TASK DESCRIPTION - Further down are entries; set down exactly and only the lines from the one with "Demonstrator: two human" up to and including the one with "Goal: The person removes", dropping each picture.

DATASET -
____

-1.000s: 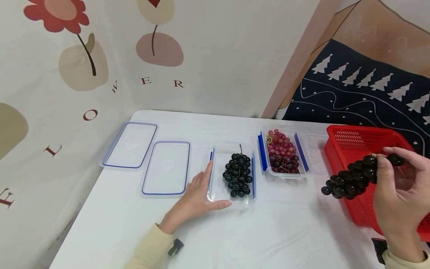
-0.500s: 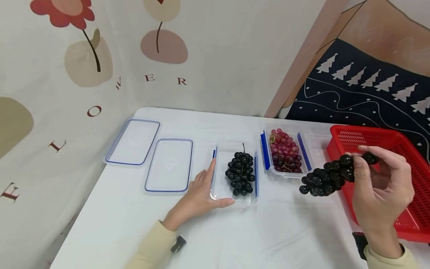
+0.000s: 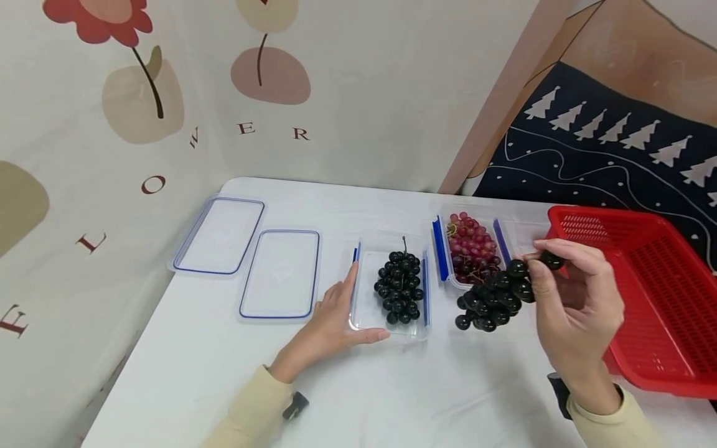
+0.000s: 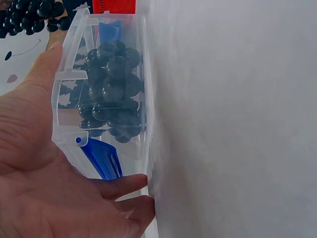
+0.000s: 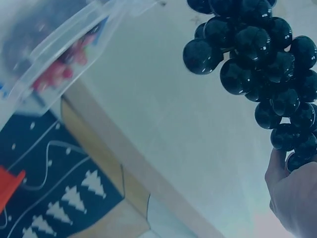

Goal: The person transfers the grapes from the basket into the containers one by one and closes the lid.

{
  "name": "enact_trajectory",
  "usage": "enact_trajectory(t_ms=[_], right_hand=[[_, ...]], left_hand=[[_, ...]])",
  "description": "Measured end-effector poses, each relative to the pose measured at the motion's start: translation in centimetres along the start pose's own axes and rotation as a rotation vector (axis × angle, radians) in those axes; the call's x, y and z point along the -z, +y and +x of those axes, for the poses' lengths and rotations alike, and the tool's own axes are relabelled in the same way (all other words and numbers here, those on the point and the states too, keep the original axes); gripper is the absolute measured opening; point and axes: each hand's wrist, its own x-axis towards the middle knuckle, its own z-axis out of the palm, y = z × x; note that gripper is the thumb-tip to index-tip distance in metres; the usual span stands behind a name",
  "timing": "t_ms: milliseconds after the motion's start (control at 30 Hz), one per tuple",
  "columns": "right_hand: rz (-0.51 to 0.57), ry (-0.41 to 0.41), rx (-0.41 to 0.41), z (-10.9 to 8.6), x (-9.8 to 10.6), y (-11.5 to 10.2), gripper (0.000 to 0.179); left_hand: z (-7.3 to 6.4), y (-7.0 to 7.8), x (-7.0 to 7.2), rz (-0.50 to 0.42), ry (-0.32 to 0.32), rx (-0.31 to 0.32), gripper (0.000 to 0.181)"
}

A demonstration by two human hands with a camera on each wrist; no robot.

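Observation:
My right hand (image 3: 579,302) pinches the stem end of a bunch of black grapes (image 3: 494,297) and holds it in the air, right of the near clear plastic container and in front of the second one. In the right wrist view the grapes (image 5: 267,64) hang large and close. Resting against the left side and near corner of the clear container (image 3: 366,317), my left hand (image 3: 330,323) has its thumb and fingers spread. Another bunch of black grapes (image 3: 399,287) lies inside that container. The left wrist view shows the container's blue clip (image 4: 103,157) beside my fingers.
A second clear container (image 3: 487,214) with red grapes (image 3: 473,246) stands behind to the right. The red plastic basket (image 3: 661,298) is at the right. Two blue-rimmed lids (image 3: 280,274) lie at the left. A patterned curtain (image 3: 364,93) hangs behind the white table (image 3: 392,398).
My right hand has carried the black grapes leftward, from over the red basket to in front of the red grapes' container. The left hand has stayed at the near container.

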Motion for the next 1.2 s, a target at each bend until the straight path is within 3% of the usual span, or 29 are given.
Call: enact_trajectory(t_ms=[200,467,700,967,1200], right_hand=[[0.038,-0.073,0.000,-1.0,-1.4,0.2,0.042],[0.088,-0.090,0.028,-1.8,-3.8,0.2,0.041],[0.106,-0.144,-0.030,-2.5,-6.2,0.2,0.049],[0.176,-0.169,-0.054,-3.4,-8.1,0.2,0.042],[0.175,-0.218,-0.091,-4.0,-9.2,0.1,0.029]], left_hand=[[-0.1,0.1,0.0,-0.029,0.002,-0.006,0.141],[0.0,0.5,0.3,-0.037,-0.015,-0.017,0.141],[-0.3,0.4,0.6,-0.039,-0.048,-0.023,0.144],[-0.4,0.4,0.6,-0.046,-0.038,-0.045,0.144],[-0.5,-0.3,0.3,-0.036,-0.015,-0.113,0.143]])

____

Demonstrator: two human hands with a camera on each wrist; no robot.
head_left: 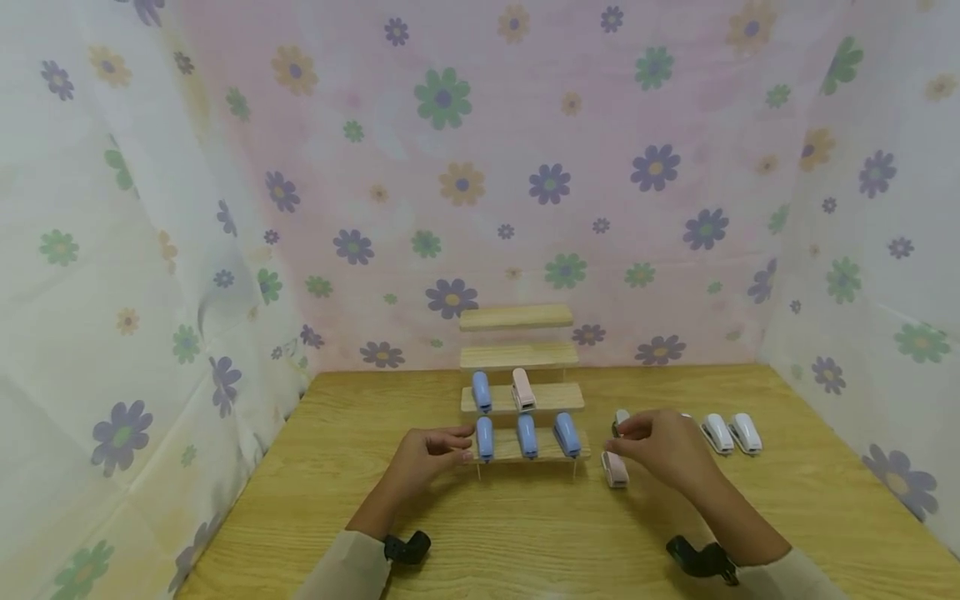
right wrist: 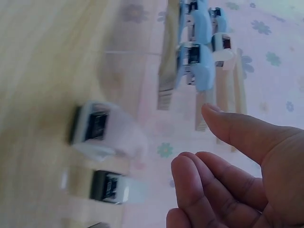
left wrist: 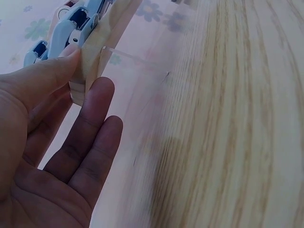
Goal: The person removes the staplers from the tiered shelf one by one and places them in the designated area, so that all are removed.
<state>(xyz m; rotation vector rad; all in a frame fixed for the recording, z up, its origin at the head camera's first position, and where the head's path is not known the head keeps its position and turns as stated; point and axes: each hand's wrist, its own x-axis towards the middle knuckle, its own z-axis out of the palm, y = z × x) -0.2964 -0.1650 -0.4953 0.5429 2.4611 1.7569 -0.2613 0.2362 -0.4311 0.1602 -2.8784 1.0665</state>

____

RESULT OF THIS TASK -
Demonstrator: two human hands with a camera on each wrist; no robot.
head_left: 
right wrist: 
left wrist: 
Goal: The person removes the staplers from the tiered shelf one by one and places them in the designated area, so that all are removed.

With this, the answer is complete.